Proprio in questo momento il governatore della Regione Puglia Michele Emiliano (candidato anche alle primarie per la segreteria del Partito Democratico) viene ascoltato, in qualità di testimone, in merito alla vicenda Consip. I magistrati, in particolare, vorrebbero saperne di più in merito all’incontro che Emiliano avrebbe avuto con l’imprenditore Carlo Russo, che gli sarebbe stato segnalato dal Ministro per lo Sport Luca Lotti.

Emiliano: perché è ascoltato come testimone

Era stato lo stesso Michele Emiliano, che per l’interrogatorio si è recato presso la procura di Roma, a rivelare di aver ricevuto una richiesta di incontro con Carlo Russo e di aver ricevuto in merito all’imprenditore rassicurazioni dal Ministro Lotti.

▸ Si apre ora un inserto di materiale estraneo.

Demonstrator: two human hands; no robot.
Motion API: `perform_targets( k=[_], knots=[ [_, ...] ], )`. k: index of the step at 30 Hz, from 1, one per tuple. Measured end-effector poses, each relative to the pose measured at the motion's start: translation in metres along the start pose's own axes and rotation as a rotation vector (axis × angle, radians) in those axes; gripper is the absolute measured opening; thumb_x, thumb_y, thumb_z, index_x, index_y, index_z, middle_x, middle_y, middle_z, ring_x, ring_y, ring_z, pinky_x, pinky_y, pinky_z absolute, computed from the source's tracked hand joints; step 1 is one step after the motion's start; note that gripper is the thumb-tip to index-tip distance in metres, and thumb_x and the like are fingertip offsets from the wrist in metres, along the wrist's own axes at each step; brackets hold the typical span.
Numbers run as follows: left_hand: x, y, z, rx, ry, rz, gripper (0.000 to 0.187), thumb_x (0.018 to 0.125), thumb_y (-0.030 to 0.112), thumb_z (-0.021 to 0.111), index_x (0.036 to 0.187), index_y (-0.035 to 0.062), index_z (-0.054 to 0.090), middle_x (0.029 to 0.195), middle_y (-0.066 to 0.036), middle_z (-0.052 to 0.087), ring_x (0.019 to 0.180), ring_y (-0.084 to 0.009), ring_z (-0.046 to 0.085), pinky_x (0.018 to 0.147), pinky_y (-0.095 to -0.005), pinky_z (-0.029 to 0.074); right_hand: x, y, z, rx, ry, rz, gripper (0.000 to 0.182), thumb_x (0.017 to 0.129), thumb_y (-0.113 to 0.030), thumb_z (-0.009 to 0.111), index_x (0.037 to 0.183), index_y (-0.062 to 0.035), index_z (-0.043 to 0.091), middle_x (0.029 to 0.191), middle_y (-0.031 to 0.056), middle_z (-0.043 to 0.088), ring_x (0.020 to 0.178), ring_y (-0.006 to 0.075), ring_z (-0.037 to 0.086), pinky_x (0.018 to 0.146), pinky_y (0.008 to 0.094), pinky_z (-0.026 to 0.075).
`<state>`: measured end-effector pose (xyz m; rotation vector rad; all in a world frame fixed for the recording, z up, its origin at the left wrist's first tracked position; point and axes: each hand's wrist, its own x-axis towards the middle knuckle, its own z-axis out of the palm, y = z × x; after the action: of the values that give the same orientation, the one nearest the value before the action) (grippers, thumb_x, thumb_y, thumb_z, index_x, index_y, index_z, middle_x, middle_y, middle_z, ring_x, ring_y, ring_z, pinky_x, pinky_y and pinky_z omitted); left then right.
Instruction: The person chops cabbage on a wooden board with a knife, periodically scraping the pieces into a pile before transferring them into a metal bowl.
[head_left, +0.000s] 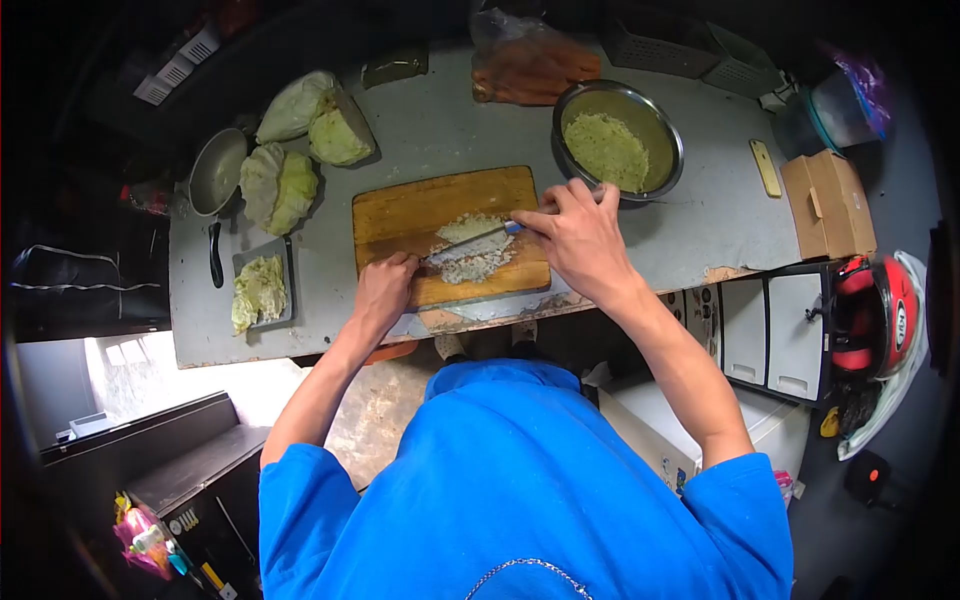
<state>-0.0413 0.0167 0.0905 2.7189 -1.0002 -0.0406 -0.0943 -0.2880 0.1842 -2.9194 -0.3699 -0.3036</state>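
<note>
A wooden cutting board (390, 215) lies on the table with finely chopped pale cabbage (480, 265) spread over its middle and right. Slanting across that pile is a kitchen knife (475, 241). Its handle is wrapped by my right hand (588, 235), at the board's right edge. My left hand (385, 285) is closed at the blade's tip end, over the board's left front; its fingertips are pinched there. Behind my right hand stands a metal bowl (672, 135) holding chopped cabbage (607, 150).
Cabbage pieces (340, 135) and a half head (280, 190) sit back left, beside an empty-looking bowl (218, 170). A black-handled tool (215, 255) and a tray (290, 290) with leaves lie left. Bagged carrots (530, 70), a phone (765, 168) and a cardboard box (828, 205) are also there.
</note>
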Motion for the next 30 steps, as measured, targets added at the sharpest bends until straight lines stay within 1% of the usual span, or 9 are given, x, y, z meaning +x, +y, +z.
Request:
perform_targets(
  k=[3, 6, 9, 13, 15, 18, 21, 25, 30],
  knots=[
    [0.006, -0.004, 0.011, 0.051, 0.062, 0.026, 0.017, 0.081, 0.002, 0.061, 0.096, 0.0013, 0.070, 0.092, -0.016, 0.070, 0.084, -0.0372, 0.071, 0.072, -0.0463, 0.058, -0.027, 0.031, 0.054, 0.210, -0.237, 0.274, 0.029, 0.091, -0.019, 0.070, 0.119, -0.0242, 0.079, 0.108, 0.0039, 0.068, 0.107, 0.0225, 0.058, 0.093, 0.0486, 0.033],
    [0.011, -0.005, 0.013, 0.096, 0.027, 0.022, 0.018, 0.080, 0.002, 0.061, 0.097, 0.0008, 0.070, 0.092, -0.016, 0.070, 0.084, -0.0366, 0.072, 0.072, -0.0459, 0.059, -0.039, 0.039, 0.076, 0.277, -0.171, 0.280, 0.029, 0.092, -0.018, 0.068, 0.118, -0.0238, 0.079, 0.108, 0.0050, 0.068, 0.109, 0.0233, 0.058, 0.093, 0.0498, 0.034],
    [0.004, -0.003, 0.012, 0.072, -0.049, -0.013, 0.017, 0.081, 0.003, 0.060, 0.095, -0.0003, 0.069, 0.094, -0.016, 0.071, 0.086, -0.0358, 0.073, 0.072, -0.0450, 0.060, -0.002, 0.009, -0.001, 0.139, -0.067, 0.059, 0.029, 0.092, -0.019, 0.069, 0.119, -0.0252, 0.078, 0.110, 0.0063, 0.069, 0.111, 0.0259, 0.058, 0.093, 0.0511, 0.035],
    [0.003, -0.005, 0.009, 0.068, -0.017, 0.007, 0.018, 0.082, 0.002, 0.060, 0.097, -0.0005, 0.070, 0.094, -0.017, 0.072, 0.086, -0.0363, 0.073, 0.072, -0.0448, 0.060, 0.000, 0.007, 0.004, -0.023, -0.026, 0.002, 0.029, 0.093, -0.019, 0.068, 0.119, -0.0252, 0.078, 0.109, 0.0059, 0.069, 0.111, 0.0259, 0.058, 0.094, 0.0500, 0.036],
    [0.008, -0.003, 0.014, 0.096, 0.013, 0.032, 0.018, 0.082, 0.002, 0.059, 0.097, -0.0004, 0.070, 0.094, -0.017, 0.072, 0.086, -0.0368, 0.073, 0.072, -0.0451, 0.060, -0.021, 0.030, 0.045, 0.205, -0.219, 0.264, 0.029, 0.093, -0.015, 0.067, 0.117, -0.0234, 0.079, 0.109, 0.0050, 0.069, 0.109, 0.0237, 0.058, 0.095, 0.0482, 0.035],
    [0.013, 0.001, 0.011, 0.120, -0.027, 0.017, 0.018, 0.082, 0.002, 0.059, 0.096, -0.0007, 0.070, 0.093, -0.018, 0.072, 0.087, -0.0372, 0.073, 0.072, -0.0452, 0.060, -0.038, 0.041, 0.073, 0.273, -0.154, 0.241, 0.028, 0.092, -0.016, 0.065, 0.115, -0.0216, 0.080, 0.101, 0.0077, 0.068, 0.103, 0.0270, 0.058, 0.089, 0.0522, 0.036],
    [0.010, 0.002, 0.008, 0.078, -0.091, -0.020, 0.017, 0.082, 0.002, 0.060, 0.095, -0.0014, 0.069, 0.093, -0.018, 0.072, 0.087, -0.0367, 0.073, 0.073, -0.0446, 0.060, 0.003, 0.007, -0.012, 0.087, -0.079, 0.055, 0.030, 0.093, -0.018, 0.068, 0.121, -0.0254, 0.077, 0.109, 0.0065, 0.070, 0.109, 0.0275, 0.059, 0.091, 0.0519, 0.038],
    [0.007, -0.005, 0.010, -0.011, 0.034, 0.001, 0.014, 0.077, 0.001, 0.063, 0.090, -0.0005, 0.068, 0.091, -0.018, 0.071, 0.081, -0.0379, 0.072, 0.071, -0.0471, 0.058, 0.009, -0.006, -0.017, -0.094, -0.044, 0.007, 0.030, 0.093, -0.020, 0.069, 0.121, -0.0245, 0.077, 0.106, 0.0064, 0.070, 0.107, 0.0278, 0.060, 0.090, 0.0502, 0.038],
    [0.013, -0.002, 0.021, 0.093, 0.023, 0.037, 0.016, 0.075, 0.000, 0.062, 0.090, -0.0002, 0.068, 0.091, -0.018, 0.071, 0.082, -0.0388, 0.071, 0.071, -0.0469, 0.058, -0.042, 0.041, 0.073, 0.350, -0.250, 0.369, 0.027, 0.091, -0.019, 0.070, 0.117, -0.0206, 0.079, 0.104, 0.0067, 0.070, 0.105, 0.0254, 0.060, 0.093, 0.0476, 0.035]
  ],
)
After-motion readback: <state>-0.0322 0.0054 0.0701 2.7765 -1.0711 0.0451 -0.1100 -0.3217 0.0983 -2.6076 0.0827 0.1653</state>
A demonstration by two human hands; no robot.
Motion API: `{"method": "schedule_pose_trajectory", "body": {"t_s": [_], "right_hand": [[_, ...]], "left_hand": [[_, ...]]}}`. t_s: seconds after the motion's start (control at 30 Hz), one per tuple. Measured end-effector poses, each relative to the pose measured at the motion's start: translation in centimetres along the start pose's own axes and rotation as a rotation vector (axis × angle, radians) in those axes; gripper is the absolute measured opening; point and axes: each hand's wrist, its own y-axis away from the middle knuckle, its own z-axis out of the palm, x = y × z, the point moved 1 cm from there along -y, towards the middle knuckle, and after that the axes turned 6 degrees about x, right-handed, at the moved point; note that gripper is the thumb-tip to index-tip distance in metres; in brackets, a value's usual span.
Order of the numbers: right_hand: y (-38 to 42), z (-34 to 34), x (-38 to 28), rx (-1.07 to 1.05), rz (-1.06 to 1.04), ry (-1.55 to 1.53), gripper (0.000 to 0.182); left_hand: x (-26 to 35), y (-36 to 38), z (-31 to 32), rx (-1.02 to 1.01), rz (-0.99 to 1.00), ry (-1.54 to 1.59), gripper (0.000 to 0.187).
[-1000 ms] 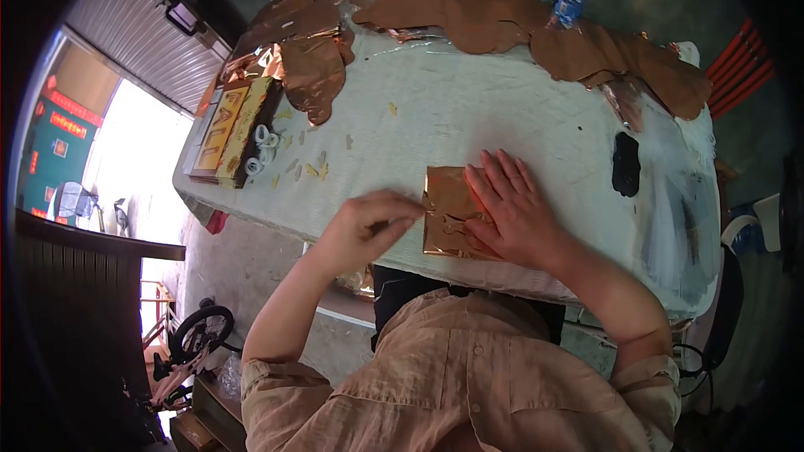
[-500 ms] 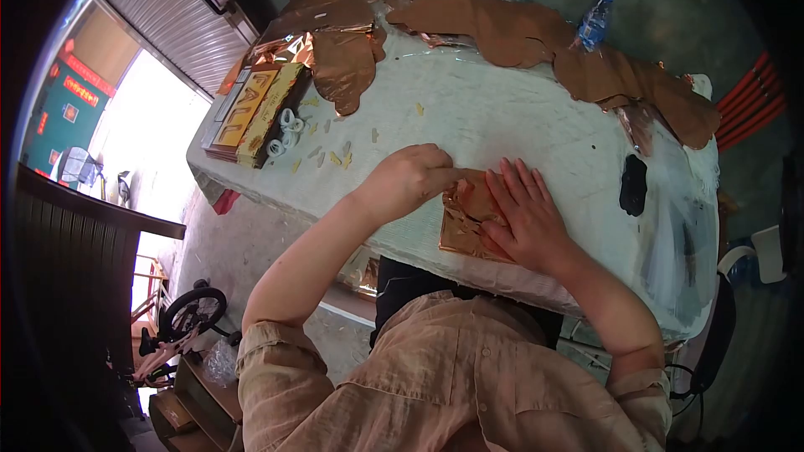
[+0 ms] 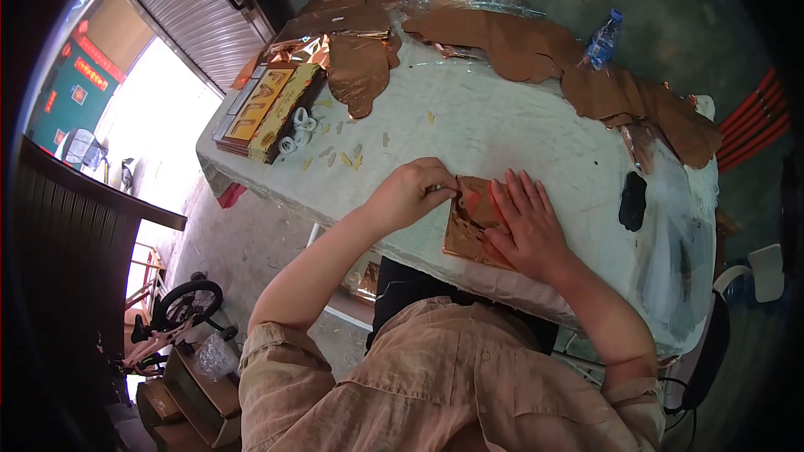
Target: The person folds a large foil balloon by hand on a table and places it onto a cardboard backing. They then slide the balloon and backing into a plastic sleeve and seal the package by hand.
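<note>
A flat, square copper-coloured foil packet (image 3: 466, 238) lies near the front edge of the cloth-covered table (image 3: 494, 134); its surface is shiny and creased. My left hand (image 3: 410, 194) is closed in a pinch at the packet's upper left edge, thumb against the fingers. Spread flat, my right hand (image 3: 529, 230) presses on the packet's right side and covers that part. A reddish patch shows on the foil between the hands.
Copper foil sheets (image 3: 511, 38) run along the far edge, beside a plastic bottle (image 3: 603, 40). On the left are a stack of packs lettered "FALL" (image 3: 264, 109), white rings (image 3: 297, 134) and several small leaf-like pieces (image 3: 352, 159). A black object (image 3: 632, 201) lies at right.
My left hand has drawn back a little toward the left along the packet's upper edge, its index finger now bent into the pinch. My right hand stays flat. The view has shifted slightly.
</note>
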Motion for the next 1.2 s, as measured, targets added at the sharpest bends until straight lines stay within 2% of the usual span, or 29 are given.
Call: {"method": "schedule_pose_trajectory", "body": {"t_s": [0.27, 0.47, 0.53, 0.73, 0.93, 1.13, 1.2], "right_hand": [[0.0, 0.2, 0.0, 0.003, -0.002, -0.006, 0.069], [0.0, 0.2, 0.1, 0.032, -0.016, -0.007, 0.067], [0.0, 0.2, 0.1, 0.031, -0.013, -0.010, 0.066], [0.0, 0.3, 0.2, 0.043, -0.021, -0.021, 0.070], [0.0, 0.0, 0.0, 0.026, -0.010, -0.023, 0.067], [0.0, 0.1, 0.0, 0.035, -0.016, -0.010, 0.068], [0.0, 0.0, 0.0, 0.023, -0.010, -0.007, 0.068]], "left_hand": [[0.2, -0.5, 0.8, -0.028, 0.009, -0.037, 0.008], [1.0, 0.0, 1.4, 0.087, 0.050, -0.119, 0.010], [1.7, 0.3, 0.7, 0.018, -0.232, 0.083, 0.011], [1.6, 0.7, 0.6, 0.028, -0.258, 0.129, 0.011], [0.8, 0.3, 1.3, 0.047, -0.123, 0.053, 0.008], [1.3, 0.0, 1.7, 0.018, -0.087, -0.043, 0.005], [1.0, 0.0, 2.0, 0.019, -0.047, -0.081, 0.009]]}}
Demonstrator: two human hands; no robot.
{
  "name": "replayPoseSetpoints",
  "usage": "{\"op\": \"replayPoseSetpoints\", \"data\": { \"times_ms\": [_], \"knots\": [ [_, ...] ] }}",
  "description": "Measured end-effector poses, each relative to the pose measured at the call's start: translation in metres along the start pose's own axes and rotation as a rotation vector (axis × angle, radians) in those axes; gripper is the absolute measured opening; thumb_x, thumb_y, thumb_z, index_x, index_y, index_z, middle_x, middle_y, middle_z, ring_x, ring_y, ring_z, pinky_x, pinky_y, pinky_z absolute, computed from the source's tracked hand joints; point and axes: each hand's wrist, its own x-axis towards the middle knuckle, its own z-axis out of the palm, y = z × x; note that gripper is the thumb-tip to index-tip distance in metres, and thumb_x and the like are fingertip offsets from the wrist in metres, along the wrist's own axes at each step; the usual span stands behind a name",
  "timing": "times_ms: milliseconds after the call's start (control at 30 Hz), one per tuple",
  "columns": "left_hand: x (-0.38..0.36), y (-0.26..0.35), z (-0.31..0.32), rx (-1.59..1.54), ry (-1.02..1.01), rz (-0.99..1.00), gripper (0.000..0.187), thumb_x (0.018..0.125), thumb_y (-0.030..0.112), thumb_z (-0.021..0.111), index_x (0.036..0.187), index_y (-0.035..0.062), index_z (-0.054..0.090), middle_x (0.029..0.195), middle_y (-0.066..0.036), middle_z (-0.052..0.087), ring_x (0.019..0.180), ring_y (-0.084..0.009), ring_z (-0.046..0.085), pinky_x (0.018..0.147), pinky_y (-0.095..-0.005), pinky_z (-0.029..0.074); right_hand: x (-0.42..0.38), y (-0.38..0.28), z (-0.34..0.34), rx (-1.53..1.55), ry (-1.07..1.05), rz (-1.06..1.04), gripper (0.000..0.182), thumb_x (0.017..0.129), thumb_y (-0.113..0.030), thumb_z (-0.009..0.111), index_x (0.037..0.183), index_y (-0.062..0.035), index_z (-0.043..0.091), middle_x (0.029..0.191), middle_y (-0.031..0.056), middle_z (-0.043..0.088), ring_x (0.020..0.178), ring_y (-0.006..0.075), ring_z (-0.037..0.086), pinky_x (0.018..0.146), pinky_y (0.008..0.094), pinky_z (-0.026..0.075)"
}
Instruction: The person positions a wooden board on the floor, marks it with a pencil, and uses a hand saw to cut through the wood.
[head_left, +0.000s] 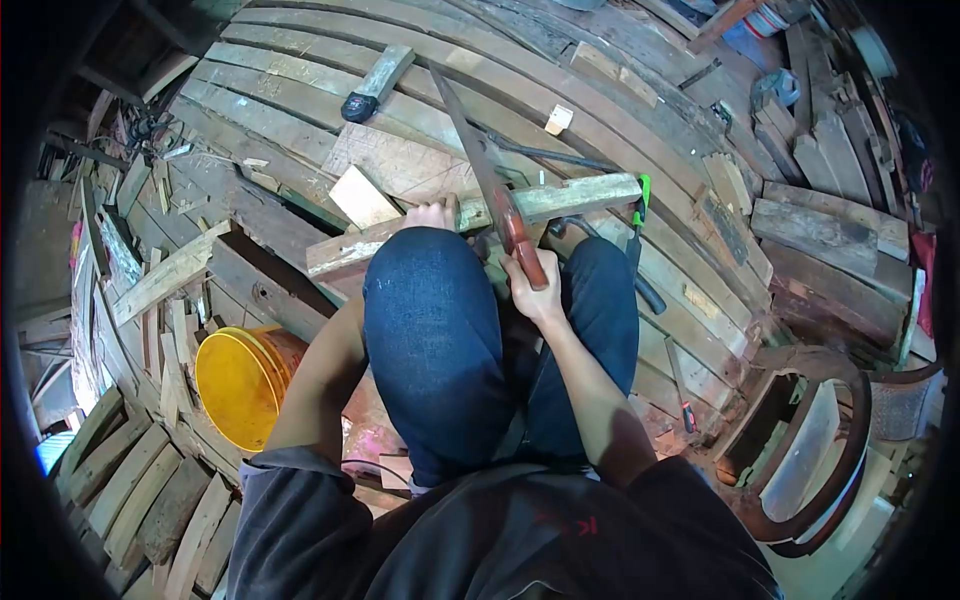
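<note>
My right hand (536,292) is wrapped round the reddish-brown handle of a handsaw (482,165), whose long blade points up and away to the left. The blade crosses over a squared length of timber (575,198) that lies across in front of my knees. Behind my left knee, my left hand (432,215) rests with bent fingers over the top of that timber; the knee hides most of the hand. A pale offcut (362,198) lies just left of my left hand, partly on a wide scratched board (400,165).
A black tape measure (359,107) sits by a short plank (387,72) farther off. At the timber's right end is a green-handled tool (641,195). A yellow bucket (240,390) stands left, a red-handled screwdriver (687,412) lies right. Stacked timber (830,235) lines the right side.
</note>
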Motion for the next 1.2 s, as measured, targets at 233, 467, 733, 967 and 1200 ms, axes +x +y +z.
{"op": "replayPoseSetpoints", "data": {
  "times_ms": [233,467,733,967,1200],
  "knots": [
    [0.0,0.001,-0.026,0.021,-0.106,-0.006,0.089,0.075,0.049,0.076,0.139,-0.0052,0.047,0.099,-0.016,0.071,0.091,-0.03,0.071,0.079,-0.0394,0.057,-0.07,-0.019,-0.024,-0.004,-0.018,0.12,0.02,0.085,-0.006,0.066,0.071,0.0007,0.055,0.056,0.0118,0.049,0.047,0.0247,0.05,0.05,0.037,0.039],
    [-0.013,0.013,-0.036,0.008,-0.102,-0.022,0.086,0.075,0.049,0.076,0.135,-0.0063,0.049,0.099,-0.017,0.07,0.092,-0.0306,0.07,0.081,-0.0406,0.056,-0.038,0.003,-0.016,0.223,0.023,0.142,0.028,0.091,-0.005,0.062,0.066,-0.0065,0.049,0.055,-0.0015,0.05,0.044,0.007,0.044,0.043,0.0261,0.035],
    [-0.002,0.002,-0.01,0.042,-0.047,0.028,0.082,0.075,0.048,0.076,0.134,-0.0043,0.051,0.098,-0.017,0.071,0.094,-0.0306,0.07,0.081,-0.0393,0.056,-0.103,-0.016,-0.04,0.176,-0.014,0.31,0.024,0.087,-0.008,0.068,0.07,-0.0017,0.053,0.055,0.0089,0.049,0.049,0.0178,0.05,0.051,0.0352,0.039],
    [-0.007,0.008,-0.02,0.015,-0.154,-0.038,0.084,0.073,0.05,0.079,0.133,-0.0035,0.052,0.1,-0.017,0.071,0.098,-0.032,0.07,0.085,-0.0404,0.056,-0.036,-0.011,-0.012,-0.024,0.002,0.025,0.025,0.087,-0.008,0.066,0.068,-0.0009,0.051,0.055,0.0113,0.048,0.047,0.0204,0.048,0.05,0.0364,0.038],
    [0.001,-0.005,0.001,0.021,-0.075,0.02,0.074,0.073,0.045,0.08,0.125,-0.0034,0.056,0.1,-0.019,0.07,0.095,-0.034,0.07,0.083,-0.0413,0.057,-0.112,-0.042,-0.033,-0.068,-0.016,0.13,0.021,0.086,-0.007,0.068,0.071,-0.0009,0.055,0.056,0.0128,0.05,0.049,0.0287,0.054,0.051,0.0374,0.042]
  ]
}}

All’epoca dei fatti, tra l’altro, Luca Lotti non sarebbe stato ancora Ministro per lo Sport bensì sottosegretario alla presidenza del consiglio.

La vicenda Consip

Per quanto riguarda invece l’imprenditore Carlo Russo, questi è indagato nella vicenda Consip, assieme a Tiziano Renzi (padre dell’ex Premier Matteo), per traffico di influenze. Luca Lotti è invece risultato indagato per aver rivelato agli indagati l’esistenza dell’inchiesta che poi è sfociata nell’arresto di Alfredo Romeo, altro imprenditore accusato di tangenti.

Ricordiamo infine che l’inchiesta Consip si compone di due filoni. Nel primo c’è l’accusa di corruzione ai danni dell’imprenditore napoletano Romeo, che avrebbe dato tangenti ad un funzionario Consip e promesso denaro a Tiziano Renzi. Nel secondo si indaga sul Ministro Lotti, accusato di aver fatto sapere ad alcuni dirigenti Consip che c’erano indagini in corso su di loro.